Lebanon could create water and hydroelectric energy synergies by damming up the waters of the Litani River, which flows entirely through 170 KM of Lebanese territory, and a number of streams flowing down Lebanon’s mountain chain. Yet this initiative could potentially raise Israeli-Lebanese border tensions, inviting an Israeli aerial bombardment of water-dams to increase flowage into their state.

The Lebanese state should endeavor to reclaim the Shibaa farms, an area along the Golan Heights which is part of a long-lasting territorial dispute with Israel, and its water reserves in order to become an energy hub.

Syria could benefit from investments in its water infrastructure. With an economy largely dependent on agricultural goods such as cotton and wheat, Syria is projected to fall short of water in the forthcoming years. Since the invisible hand does not play its regulatory role in the water market, market-fluctuations and the population boom will culminate in the less desirable but likely policy option of tapping on none-renewable water sources.
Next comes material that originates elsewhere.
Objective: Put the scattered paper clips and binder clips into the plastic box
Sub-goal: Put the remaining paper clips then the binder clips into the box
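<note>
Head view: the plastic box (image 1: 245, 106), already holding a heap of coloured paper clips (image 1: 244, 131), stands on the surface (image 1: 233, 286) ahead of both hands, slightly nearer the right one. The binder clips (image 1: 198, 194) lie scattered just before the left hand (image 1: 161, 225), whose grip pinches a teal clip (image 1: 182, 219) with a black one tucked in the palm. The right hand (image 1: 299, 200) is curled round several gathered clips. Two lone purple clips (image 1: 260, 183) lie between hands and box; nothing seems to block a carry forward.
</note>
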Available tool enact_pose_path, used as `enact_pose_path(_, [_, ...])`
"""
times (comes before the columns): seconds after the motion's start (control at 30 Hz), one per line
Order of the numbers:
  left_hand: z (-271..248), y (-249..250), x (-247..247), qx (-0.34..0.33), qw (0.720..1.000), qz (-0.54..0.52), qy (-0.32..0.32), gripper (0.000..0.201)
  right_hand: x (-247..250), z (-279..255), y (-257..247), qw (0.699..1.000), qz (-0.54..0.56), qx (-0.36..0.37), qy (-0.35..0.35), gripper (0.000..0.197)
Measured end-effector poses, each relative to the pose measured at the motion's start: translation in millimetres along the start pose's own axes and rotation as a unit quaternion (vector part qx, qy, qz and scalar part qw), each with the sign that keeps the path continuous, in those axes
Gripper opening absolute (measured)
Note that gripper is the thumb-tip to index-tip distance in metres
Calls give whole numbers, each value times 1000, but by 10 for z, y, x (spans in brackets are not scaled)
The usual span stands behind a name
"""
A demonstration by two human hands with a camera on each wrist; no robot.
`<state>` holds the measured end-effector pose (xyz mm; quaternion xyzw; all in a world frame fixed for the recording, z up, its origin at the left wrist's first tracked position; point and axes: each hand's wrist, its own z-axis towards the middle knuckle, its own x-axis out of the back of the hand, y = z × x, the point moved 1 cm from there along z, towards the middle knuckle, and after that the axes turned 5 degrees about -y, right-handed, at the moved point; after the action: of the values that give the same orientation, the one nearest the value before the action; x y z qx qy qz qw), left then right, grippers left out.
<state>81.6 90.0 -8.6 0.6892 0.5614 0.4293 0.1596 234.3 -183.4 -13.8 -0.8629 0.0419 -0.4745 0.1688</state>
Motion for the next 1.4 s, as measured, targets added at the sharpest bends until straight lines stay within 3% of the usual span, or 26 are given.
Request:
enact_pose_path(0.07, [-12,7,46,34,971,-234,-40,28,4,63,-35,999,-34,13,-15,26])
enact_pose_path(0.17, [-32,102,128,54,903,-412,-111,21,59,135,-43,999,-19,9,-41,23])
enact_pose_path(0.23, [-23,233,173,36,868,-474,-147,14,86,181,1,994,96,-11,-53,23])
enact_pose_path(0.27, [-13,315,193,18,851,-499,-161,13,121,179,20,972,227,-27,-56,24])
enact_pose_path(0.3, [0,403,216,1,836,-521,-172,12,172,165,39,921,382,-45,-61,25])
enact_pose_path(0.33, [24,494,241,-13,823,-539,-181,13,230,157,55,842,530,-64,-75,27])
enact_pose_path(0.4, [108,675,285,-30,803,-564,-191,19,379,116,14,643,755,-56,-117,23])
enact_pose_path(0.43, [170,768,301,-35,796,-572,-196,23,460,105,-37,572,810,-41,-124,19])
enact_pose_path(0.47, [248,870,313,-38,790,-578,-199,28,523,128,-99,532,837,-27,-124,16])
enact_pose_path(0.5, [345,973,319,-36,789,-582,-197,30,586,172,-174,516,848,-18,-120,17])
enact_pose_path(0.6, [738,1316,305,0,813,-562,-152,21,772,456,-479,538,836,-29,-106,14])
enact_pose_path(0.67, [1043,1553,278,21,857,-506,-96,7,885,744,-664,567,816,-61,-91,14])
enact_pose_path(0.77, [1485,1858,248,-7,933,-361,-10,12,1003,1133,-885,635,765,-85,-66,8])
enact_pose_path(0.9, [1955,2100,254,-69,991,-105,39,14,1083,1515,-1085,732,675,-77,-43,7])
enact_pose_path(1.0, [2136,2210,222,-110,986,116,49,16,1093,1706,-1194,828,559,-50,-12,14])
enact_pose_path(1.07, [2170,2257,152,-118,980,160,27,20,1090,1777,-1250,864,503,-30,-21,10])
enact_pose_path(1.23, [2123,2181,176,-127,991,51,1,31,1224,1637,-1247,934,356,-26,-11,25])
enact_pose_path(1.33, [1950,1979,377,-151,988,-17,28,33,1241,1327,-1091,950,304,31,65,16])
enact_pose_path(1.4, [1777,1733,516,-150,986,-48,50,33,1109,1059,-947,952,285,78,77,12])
Syria received greater water influx from the Euphrates River, symbolizing a gesture of good will on behalf of Turkey as political relations improved between the two. Turkish waters may become the blue-chip brokering a potential peace deal if Lake Tiberias water distribution remains a contentious issue on the Israeli-Syrian negotiation table.

Moreover, with Israel refusing to bestow recognition to a Palestinian state and continuing its occupation of the Syrian Golan Heights and the Lebanese Shibaa farms, it manages the vast water resources located within the borders of this specific conflict zone.

The solution to the water crisis in the Middle East necessitates coordinated initiatives on several levels. The construction of water dams is vital to creating a regional bulwark to avoid the ominous risks of climate change. Lebanon could construct a network of dams, sufficing its local consumption and allowing for a reasonable division with Syria. The latter should invest in desalination plants to cater for burgeoning demand.

By preserving the region’s vast resources, the countries of the Middle East may find themselves engaging in strategic planning for the future of their agriculture-based economies, business enterprises, climate policies, environment, industries, tourism, and the pursuit of a competitive ranking among the world class economies.